While collaborative knowledge databases seem to be catching on in classrooms, scientists have yet to adopt the idea, at least in part because of the competitive nature of science as a profession.
Some 100 researchers studying the genetic makeup of a worm, which has become a model organism for the Human Genome Project, are testing a knowledge database developed by Bruce Schatz, the director of the Community Systems Laboratory at the University of Arizona.
The Worm Community System, as Schatz calls it, contains the complete body of journal literature about the worm, including the community’s unrefereed newsletter, The Worm Breeder’s Gazette.
Raw data such as genetic maps, knowledge about each of the worm’s 959 cells, and 302 neurons is also included.

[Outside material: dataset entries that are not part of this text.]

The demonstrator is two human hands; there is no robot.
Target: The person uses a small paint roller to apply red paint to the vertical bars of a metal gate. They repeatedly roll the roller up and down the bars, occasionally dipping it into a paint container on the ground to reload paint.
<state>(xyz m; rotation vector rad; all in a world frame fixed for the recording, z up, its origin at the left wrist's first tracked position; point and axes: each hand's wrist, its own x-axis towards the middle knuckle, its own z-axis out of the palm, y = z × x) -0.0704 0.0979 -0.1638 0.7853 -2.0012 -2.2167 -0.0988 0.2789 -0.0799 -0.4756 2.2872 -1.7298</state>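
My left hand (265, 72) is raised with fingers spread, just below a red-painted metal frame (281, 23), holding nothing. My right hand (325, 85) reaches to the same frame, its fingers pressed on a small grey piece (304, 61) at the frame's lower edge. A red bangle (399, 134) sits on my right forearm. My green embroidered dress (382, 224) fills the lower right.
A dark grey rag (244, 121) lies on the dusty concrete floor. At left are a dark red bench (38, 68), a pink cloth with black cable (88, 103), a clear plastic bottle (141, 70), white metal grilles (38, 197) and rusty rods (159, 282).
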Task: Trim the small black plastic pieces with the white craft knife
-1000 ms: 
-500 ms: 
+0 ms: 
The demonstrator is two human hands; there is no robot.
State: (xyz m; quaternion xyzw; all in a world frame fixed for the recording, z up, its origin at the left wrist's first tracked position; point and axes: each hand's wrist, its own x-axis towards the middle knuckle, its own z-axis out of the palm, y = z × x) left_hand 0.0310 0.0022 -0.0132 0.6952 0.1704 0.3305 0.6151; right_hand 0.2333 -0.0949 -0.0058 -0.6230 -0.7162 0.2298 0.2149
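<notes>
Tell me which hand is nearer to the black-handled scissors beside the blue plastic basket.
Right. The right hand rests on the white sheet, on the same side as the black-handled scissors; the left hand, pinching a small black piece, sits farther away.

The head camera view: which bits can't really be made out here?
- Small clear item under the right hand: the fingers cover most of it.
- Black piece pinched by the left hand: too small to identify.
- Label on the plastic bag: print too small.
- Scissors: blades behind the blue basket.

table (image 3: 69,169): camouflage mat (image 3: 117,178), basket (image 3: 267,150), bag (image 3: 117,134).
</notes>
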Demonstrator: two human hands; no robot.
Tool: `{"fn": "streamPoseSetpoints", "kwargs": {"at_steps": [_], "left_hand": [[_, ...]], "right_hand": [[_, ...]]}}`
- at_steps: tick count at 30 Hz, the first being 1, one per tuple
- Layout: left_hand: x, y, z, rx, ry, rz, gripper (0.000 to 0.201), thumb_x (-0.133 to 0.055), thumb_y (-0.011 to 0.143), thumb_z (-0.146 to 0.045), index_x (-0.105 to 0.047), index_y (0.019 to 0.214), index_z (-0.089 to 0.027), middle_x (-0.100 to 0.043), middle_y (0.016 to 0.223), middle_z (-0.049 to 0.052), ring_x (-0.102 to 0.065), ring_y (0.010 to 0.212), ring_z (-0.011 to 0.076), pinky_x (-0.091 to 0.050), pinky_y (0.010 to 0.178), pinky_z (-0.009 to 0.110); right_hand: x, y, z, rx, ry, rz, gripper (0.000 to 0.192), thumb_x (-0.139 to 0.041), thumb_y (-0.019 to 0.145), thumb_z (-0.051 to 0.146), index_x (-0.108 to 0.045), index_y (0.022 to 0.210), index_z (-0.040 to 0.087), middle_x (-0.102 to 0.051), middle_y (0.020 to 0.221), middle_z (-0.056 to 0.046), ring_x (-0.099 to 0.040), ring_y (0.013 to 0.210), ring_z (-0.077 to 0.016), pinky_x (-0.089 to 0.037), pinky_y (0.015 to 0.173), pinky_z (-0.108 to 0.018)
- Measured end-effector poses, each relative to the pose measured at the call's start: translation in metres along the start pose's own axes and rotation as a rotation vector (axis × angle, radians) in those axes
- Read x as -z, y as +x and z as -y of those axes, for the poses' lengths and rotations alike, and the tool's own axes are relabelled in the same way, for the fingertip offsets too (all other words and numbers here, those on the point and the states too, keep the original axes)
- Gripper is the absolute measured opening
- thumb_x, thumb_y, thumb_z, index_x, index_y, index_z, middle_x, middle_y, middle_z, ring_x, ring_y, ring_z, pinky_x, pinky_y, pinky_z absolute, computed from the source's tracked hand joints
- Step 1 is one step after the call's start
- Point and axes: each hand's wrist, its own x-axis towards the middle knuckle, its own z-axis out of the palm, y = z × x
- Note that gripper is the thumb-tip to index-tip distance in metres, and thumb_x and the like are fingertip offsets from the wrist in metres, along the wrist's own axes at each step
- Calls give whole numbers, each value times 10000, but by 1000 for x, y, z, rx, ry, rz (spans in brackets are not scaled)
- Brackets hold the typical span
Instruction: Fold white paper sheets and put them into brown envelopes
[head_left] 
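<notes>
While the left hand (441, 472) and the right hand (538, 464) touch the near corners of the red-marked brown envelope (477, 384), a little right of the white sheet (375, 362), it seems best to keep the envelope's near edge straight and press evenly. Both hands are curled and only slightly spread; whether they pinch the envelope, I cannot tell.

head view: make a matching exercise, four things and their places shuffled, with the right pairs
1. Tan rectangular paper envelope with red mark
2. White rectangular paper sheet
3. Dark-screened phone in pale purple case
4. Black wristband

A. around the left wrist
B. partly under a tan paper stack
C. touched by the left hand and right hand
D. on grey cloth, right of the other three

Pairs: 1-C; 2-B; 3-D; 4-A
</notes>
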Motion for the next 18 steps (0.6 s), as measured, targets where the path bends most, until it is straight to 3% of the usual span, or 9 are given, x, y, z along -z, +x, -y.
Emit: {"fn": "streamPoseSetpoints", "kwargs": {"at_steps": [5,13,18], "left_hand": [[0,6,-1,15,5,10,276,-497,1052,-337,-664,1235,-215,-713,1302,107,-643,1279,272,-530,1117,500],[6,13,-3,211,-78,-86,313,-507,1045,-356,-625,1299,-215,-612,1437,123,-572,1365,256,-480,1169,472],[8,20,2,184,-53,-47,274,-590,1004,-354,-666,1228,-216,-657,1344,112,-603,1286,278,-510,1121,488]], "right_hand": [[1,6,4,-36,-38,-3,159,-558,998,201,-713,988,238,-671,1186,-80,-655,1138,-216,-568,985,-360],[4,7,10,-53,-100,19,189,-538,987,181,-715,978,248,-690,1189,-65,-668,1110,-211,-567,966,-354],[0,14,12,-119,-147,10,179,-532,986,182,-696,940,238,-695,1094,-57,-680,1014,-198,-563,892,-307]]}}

Schatz has found in previous trials that a knowledge database has to cover a body of knowledge completely to be of any use.
Researchers can use the system for much more than literature searches. They can analyze the raw data, add their own notes, and create new links between previously disparate pieces of information when they find a new relationship.
Researchers discovering that three separate genes are controlling the same function may not have enough to publish a paper, so they would not normally release such information, says Schatz, but the electronic community provides means for adding that piece of knowledge, which may be useful to the community as a whole. The system enables researchers to always know who contributed what piece of information if that knowledge is speculative, raw data, or has gone through strict scientific peer review.
Schatz chose the worm scientist community because it has only some 500 to 600 researchers worldwide, is close knit, and has a strong tradition of sharing unpublished data. Scientists are rewarded by publishing papers, so they have a tendency to hoard information rather than share it. Before electronic community systems catch on, the scientific community will have to come up with a different structure of rewards, Schatz admits.
Perhaps, he says, researchers could earn points toward tenure by the number of times the information they have entered into the database has been read and cited by others.
Schatz has used the worm community system in a graduate course in molecular biology as a textbook supplement and will use it on an experimental basis in an introductory undergraduate biology course this fall. The system could easily be transplanted to other fields, such as oceanography and physics, or even to private enterprise, where it could act as a community memory of all of a company’s procedures and important decisions.